Instructions for the task » Wherever the string "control" shows up in the data below, copy the whole line.

--- Records supplied Enclosed Below ---

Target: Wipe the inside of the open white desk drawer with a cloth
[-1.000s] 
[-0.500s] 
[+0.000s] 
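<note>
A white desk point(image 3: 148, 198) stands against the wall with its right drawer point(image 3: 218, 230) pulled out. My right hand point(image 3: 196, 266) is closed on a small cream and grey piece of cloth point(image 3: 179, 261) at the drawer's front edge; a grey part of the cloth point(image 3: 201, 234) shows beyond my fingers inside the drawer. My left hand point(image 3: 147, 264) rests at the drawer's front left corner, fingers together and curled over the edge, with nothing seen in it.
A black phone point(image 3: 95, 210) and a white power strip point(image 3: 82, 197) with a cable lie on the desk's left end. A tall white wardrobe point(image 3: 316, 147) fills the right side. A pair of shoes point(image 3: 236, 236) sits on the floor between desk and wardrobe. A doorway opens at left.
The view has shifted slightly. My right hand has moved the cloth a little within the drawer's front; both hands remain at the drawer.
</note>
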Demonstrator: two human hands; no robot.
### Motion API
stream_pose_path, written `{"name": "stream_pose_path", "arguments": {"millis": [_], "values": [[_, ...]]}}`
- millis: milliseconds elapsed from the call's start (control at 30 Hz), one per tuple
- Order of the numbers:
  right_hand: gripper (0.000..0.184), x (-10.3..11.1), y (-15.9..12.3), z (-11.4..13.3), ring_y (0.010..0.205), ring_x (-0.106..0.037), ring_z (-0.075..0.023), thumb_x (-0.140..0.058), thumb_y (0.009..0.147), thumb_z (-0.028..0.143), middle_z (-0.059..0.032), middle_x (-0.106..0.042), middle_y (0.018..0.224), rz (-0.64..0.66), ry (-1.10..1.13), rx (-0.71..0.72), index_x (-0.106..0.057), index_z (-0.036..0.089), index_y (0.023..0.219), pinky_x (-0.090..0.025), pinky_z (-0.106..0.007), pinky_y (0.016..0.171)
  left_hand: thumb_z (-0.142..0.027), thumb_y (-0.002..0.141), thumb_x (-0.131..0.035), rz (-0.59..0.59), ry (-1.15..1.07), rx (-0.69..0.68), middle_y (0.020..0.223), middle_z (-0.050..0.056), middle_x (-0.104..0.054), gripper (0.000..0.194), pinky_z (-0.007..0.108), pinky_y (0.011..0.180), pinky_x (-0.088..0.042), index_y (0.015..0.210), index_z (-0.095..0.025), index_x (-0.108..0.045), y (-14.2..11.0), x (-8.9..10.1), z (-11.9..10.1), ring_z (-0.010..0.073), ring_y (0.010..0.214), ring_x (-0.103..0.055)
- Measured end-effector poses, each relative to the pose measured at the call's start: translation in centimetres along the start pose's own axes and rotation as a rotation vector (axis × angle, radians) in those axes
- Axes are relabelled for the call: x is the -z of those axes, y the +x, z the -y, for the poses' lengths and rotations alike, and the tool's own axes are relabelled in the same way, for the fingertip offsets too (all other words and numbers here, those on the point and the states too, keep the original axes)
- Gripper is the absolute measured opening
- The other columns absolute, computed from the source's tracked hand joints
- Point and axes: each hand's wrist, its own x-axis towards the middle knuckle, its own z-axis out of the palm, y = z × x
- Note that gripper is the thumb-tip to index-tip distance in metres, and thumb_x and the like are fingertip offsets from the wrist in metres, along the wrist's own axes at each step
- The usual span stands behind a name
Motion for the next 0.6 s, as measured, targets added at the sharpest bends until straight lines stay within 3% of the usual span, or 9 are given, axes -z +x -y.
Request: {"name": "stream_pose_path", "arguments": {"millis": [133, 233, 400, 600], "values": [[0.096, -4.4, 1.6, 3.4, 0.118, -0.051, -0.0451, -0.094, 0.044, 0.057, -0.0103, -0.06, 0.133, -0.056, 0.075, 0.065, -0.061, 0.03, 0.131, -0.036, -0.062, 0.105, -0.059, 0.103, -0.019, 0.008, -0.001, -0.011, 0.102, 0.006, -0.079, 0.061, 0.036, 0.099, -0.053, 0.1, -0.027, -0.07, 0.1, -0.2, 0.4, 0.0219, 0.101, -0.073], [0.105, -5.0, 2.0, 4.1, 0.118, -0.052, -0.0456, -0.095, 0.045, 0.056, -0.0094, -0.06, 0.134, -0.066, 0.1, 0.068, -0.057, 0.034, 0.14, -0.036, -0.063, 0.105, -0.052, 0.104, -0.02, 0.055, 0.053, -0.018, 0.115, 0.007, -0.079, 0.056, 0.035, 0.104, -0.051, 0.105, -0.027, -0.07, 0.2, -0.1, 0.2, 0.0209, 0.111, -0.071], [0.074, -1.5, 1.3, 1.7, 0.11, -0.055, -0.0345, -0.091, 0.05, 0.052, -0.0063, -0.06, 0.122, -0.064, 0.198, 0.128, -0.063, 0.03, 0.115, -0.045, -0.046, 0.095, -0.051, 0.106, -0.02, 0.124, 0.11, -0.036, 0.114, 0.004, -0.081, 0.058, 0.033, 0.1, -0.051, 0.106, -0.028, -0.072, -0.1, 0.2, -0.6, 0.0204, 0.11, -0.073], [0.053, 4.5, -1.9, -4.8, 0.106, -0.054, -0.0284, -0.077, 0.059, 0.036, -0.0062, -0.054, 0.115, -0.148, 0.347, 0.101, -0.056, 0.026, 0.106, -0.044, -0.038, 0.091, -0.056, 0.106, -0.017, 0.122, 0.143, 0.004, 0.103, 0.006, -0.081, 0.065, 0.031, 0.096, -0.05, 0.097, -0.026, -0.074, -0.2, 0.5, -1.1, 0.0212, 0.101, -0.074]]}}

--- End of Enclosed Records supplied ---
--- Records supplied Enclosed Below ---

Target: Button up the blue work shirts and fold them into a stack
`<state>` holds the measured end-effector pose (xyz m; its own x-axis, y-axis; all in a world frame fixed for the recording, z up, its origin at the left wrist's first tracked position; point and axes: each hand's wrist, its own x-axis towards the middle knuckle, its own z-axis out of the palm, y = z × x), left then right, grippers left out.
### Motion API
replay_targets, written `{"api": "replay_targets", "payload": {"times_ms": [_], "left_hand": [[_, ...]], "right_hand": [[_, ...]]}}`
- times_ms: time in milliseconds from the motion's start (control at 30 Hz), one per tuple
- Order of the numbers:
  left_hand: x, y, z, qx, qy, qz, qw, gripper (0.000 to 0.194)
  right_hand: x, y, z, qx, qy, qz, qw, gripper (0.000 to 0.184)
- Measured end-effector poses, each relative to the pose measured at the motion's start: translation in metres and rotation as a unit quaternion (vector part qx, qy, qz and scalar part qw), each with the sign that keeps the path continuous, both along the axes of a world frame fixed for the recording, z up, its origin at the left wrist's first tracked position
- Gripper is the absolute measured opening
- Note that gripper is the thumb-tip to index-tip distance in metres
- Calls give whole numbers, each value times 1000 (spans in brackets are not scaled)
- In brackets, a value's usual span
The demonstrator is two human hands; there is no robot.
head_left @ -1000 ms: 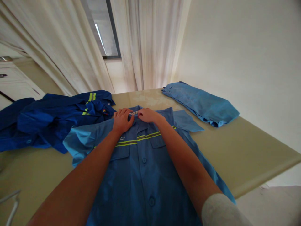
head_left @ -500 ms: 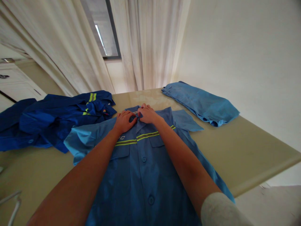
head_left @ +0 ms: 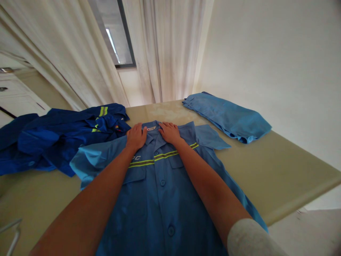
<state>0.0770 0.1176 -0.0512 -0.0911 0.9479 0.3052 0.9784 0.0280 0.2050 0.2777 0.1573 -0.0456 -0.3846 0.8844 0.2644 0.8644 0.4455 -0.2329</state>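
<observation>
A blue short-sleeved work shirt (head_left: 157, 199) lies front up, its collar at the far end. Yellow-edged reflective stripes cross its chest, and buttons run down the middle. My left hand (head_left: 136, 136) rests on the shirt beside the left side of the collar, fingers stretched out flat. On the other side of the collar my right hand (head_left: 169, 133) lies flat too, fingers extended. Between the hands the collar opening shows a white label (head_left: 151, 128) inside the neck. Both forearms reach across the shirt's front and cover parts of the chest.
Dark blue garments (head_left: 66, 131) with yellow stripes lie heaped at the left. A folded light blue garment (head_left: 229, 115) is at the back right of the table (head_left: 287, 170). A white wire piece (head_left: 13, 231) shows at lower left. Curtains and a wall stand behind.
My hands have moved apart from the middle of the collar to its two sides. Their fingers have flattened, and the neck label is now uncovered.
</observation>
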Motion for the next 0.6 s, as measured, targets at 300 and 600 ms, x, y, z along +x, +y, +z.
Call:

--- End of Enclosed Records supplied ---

Written response »
- millis: milliseconds elapsed from the call's start (control at 30 Hz), one per tuple
- times_ms: time in milliseconds from the motion's start (control at 30 Hz), one per tuple

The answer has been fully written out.